He was particularly interested in the scheme for building a railroad which should run north and south the entire length of Illinois, and favored a grant of public lands to aid the State in the enterprise. For years, however, he had to contend with a corporation which had got from the State a charter for such a railroad and was now trying to get help from Congress. In 1843, and for several sessions thereafter, bills were introduced to give aid directly to the Great Western Railway Company, and it was mainly the work of Douglas that finally secured a majority in Congress for the plan of granting lands to the State, and not to the company. That was in 1851. To his chagrin, however, the promoters of the company then persuaded the Illinois legislature to pass a bill transferring to them whatever lands Congress might grant to the State for the railroad. He at once sent for Holbrook, the leading man in the company, and informed him that no bill would be permitted to pass until he and his associates should first execute a release of all the rights they had obtained from the legislature. Such a release they were at last forced to sign, the bill passed, and the Illinois Central was built. It became an important agency in the development, not of Illinois merely, but of the whole Mississippi Valley; and it is the most notable material result of Douglas's skill in legislation. But throughout the whole course of his service at Washington he never neglected, in his concern about the great national questions with which his name is forever associated, the material interests of the people whom he especially represented. His district and his State never had cause to complain of his devotion to his party and his country.

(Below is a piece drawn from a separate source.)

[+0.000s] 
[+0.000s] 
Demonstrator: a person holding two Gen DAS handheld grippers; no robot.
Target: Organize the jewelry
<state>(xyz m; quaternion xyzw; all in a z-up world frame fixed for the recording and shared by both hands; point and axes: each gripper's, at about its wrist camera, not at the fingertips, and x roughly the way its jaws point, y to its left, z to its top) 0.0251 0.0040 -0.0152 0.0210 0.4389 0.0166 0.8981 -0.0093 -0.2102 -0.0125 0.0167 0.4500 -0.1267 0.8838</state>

But the questions which had the foremost place while he was a member of the lower house were questions of our foreign relations, and as it happened they were questions to which he could give himself freely without risking his distinctive rôle as the champion of the newer West. The Oregon boundary dispute and the proposed annexation of Texas were uppermost in the campaign of 1844, and on both it was competent for him to argue that an aggressive policy was demanded by Western interests and Western sentiment. It was in discussing the Oregon boundary that he first took the attitude of bitter opposition to all European, and particularly to all English interference in the affairs of the American continents which he steadily maintained thereafter. The long-standing agreement with Great Britain for joint occupation of the Oregon country he characterized as in practice an agreement for non-occupation. Arguing in favor of giving notice of the termination of the convention, he shrewdly pointed out that as the British settlers were for the most part fur-traders and the American settlements were agricultural, we would "squat them out" if no hindrance were put upon the westward movement of our pioneers. He would at once organize a territorial government for Oregon, and take measures to protect it; if Great Britain threatened war, he would put the country in a state of defense. "If war comes," he cried, "let it come. We may regret the necessity which produced it, but when it does come, I would administer to our citizens Hannibal's oath of eternal enmity. I would blot out the lines on the map which now mark our territorial boundaries on this continent, and make the area of liberty as broad as the continent itself." He even broke with the Polk administration when it retreated from the advanced position which the party had taken during the campaign, and was one of a hardy ten who, in the debate over the resolutions that led to the final settlement, voted for a substitute declaration that the question was "no longer a subject of negotiation and compromise." There can be little doubt that his hostility to England, as well as his robust Americanism, commended him at that time to the mass of his countrymen everywhere but in the commercial East.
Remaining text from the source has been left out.